Your objective: Records follow. Select each line holding "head".

START Material supplied

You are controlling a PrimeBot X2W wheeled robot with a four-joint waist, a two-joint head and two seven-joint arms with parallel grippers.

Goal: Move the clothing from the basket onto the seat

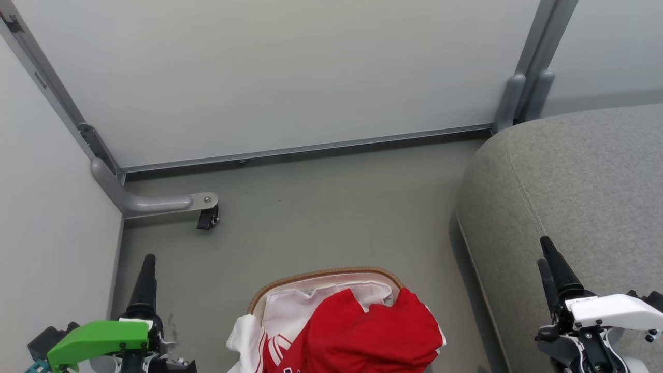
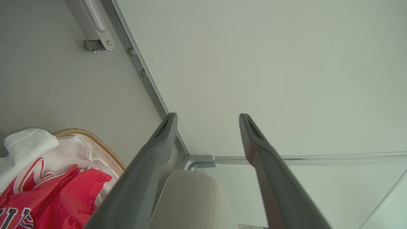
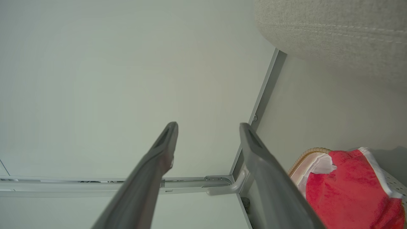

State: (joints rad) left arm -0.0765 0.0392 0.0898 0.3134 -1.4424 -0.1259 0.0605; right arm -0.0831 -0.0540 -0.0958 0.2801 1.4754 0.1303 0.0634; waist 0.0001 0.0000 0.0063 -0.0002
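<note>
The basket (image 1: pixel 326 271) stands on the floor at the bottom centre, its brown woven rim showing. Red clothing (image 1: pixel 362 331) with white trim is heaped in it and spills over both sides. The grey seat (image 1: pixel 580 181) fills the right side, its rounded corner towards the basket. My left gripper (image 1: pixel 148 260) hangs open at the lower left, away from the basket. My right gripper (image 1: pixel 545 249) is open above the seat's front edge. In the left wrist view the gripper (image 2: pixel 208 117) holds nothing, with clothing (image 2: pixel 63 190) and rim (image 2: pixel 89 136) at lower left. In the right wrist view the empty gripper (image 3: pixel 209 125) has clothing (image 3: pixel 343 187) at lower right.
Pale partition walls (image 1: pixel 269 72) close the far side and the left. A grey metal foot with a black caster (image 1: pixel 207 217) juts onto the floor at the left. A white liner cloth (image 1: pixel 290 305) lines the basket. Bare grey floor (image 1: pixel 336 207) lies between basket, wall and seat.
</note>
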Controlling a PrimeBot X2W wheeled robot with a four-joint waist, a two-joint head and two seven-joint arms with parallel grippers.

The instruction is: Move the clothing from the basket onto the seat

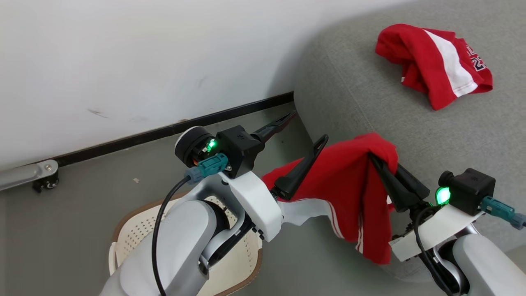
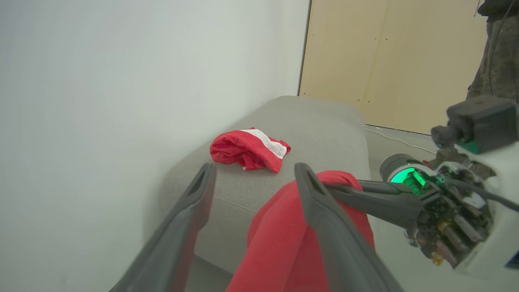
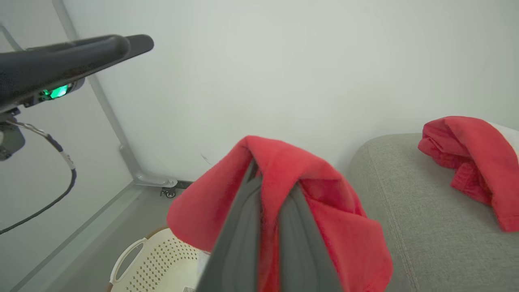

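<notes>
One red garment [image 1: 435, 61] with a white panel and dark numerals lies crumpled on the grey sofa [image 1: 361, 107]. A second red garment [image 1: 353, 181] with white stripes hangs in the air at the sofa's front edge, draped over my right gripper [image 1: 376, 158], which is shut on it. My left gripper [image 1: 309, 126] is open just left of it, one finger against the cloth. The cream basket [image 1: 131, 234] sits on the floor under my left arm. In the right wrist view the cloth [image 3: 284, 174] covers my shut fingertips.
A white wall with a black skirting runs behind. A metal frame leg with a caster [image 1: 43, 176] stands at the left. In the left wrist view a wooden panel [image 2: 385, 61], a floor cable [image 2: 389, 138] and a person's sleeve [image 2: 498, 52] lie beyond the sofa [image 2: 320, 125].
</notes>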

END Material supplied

Solution for this task:
You are controlling a PrimeBot X2W wheeled robot with a four-joint waist, a two-joint head and two seven-joint arms with parallel grippers.
Controlling a PrimeBot X2W wheeled robot with a four-joint waist, a two-joint head and two seven-joint arms with parallel grippers.

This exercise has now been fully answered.